Thursday, November 30, 2017

TTAB Test: Are These Two Word + Design Marks Confusable for Beer?

The USPTO refused to register the mark shown below left for "beer" on the ground of likelihood of confusion with the registered mark on the right, for "Brewed malt-based alcoholic beverage in the nature of a beer." On appeal, applicant argued that the buyers of craft beer are sophisticated, that its logo is dominated by its well-known house mark MAD TREE, and that BLACK FOREST is highly suggestive of a type of beer. How do you think this came out? In re MadTree Brewing, LLC, Serial No. 86608588 (November 28, 2018) [not precedential] (Opinion by Judge Karen Kuhlke).


Because applicant's "beer" encompasses registrant's malt-based beverage in the nature of beer, the Board deemed the goods legally identical. It therefore presumed that they travel in the same channels of trade to the same classes of consumers.

The Board pooh-poohed the argument that consumers of craft beer are sophisticated, first because the involved goods are not limited to craft beer, and second because the Section 2(d) determination must be made based on the least sophisticated consumer - and the sophistication of the general consumer is not very high.

Applicant's argument that, as reflected in the marks, registrant is a home brewer located in Reading, PA and applicant is located in Cincinnati, had no merit, since both the application and registration are nationwide in scope.

As to the marks, the Board found the term BLACK FOREST to be dominant. Generally, the verbal portion of the word + design mark is the more likely to indicate source. The designs in the two marks at issue "do not overwhelm or distract from the wording BLACK FOREST." In fact, the designs reinforce the meaning of BLACK FOREST. The addition of MAD TREE to applicant's mark "is a difference between the marks" but "does not result in marks that are dissimilar for likelihood of confusion purposes." [Given the size of the words MAD TREE, how could they possibly be dominant? - ed.]

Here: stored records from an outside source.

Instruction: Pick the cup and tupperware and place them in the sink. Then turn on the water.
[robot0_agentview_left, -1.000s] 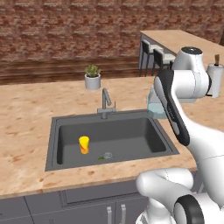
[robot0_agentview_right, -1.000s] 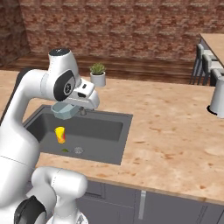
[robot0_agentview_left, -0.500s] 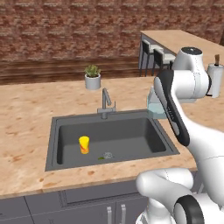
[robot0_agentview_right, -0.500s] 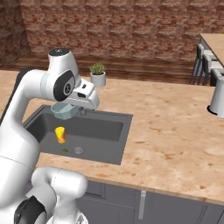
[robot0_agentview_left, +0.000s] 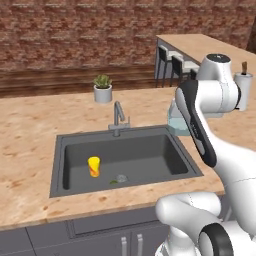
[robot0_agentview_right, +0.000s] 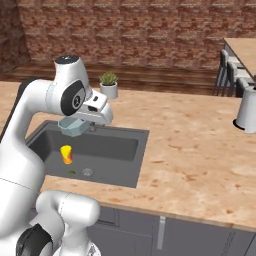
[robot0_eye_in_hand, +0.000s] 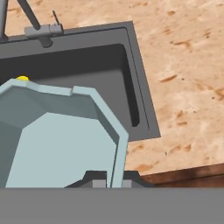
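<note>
Tupperware pinched on its wall in my fingers, arm bent over, holding it above the sink's right side; cup upright inside.

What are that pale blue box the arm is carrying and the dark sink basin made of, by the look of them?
The tupperware looks like thin plastic: pale blue-grey, slightly see-through, with smooth moulded walls. The sink looks like dark grey matte composite or coated metal: flat, even colour with no shine; which one cannot be told. Its faucet looks like brushed grey metal.

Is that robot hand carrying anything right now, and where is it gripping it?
Yes, the gripper holds the tupperware by its rim wall.
</note>
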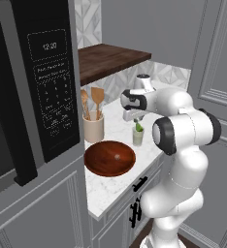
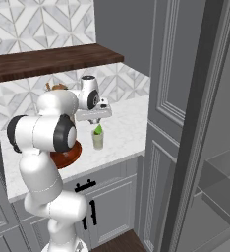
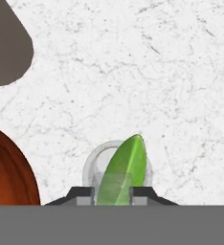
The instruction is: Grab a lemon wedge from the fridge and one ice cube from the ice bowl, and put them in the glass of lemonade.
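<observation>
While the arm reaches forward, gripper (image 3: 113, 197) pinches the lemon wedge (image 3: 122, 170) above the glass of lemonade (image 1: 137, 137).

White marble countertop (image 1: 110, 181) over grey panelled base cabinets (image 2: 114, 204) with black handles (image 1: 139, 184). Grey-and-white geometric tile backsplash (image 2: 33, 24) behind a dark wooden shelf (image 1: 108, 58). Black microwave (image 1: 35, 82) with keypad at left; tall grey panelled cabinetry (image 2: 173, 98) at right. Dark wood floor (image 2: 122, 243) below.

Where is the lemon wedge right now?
The lemon wedge is pinched in the tool, directly above the glass of lemonade, right of the ice bowl.
</observation>
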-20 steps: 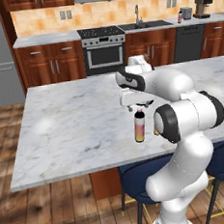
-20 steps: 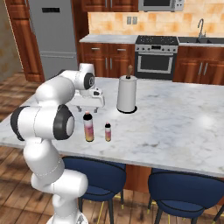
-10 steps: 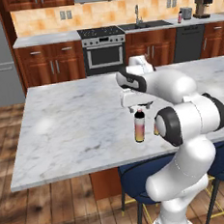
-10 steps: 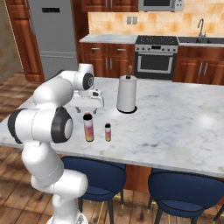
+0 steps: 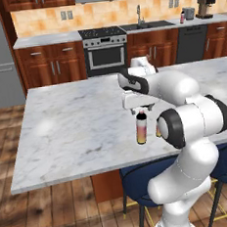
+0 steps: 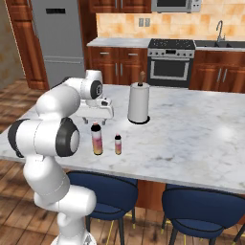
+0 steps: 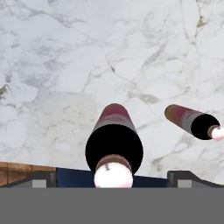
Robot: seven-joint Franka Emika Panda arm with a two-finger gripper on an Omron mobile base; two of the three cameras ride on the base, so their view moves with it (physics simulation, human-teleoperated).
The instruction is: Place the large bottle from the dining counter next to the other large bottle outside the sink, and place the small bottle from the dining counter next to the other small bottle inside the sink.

Applicant's argument that BLACK FOREST is geographically descriptive in registrant's mark constitutes an impermissible collateral attack on the cited registration. The Board may consider arguments regarding the strength of the registered mark, but as to the purported location involved - a hiking trail in Pennsylvania - there was no evidence that consumers (other than locals) would be aware of this geographical connection.

Finally, applicant claimed that BLACK FOREST is a type of beer, but the Board found applicant's meager evidence to be inadequate.

The Board found that the similarities in the marks outweigh the dissimilarities, and so it affirmed the refusal.

Read comments and post your comment here.

TTABlog comment: How did you do?

Text Copyright John L. Welch 2017.

3 Comments:

At 8:01 PM, Anonymous Anonymous said...

This puts the lie to the theory that the PTO considers the graphic design in a word-plus-design mark to have any effect at all. Furthermore, note that of the at least twenty-one words in the marks only two are the same.

Editor - one way that the small words MAD TREE could be dominant would be if the larger text were to be geographically descriptive, such as AMERICA, or, I don't know, maybe BLACK FOREST (a German locality known for its beer)?

Oh wait, the PTO considers a request to consider a portion of a mark to be weak to be a "collateral attack," and therefore generally does not consider strength when comparing marks.

 
At 8:46 AM, Blogger John L. Welch said...

You can't collaterally attack the validity of the cited registration, but you can attack the strength of the registered mark.

 
At 8:27 PM, Anonymous Anonymous said...

Sure, you can attack on the basis of strength/weakness. The problem is, in my experience, the PTO will usually give your attack short shrift. Their standard cut-and-paste response is "even weak marks deserve protection." Of course they do. The question is how much protection?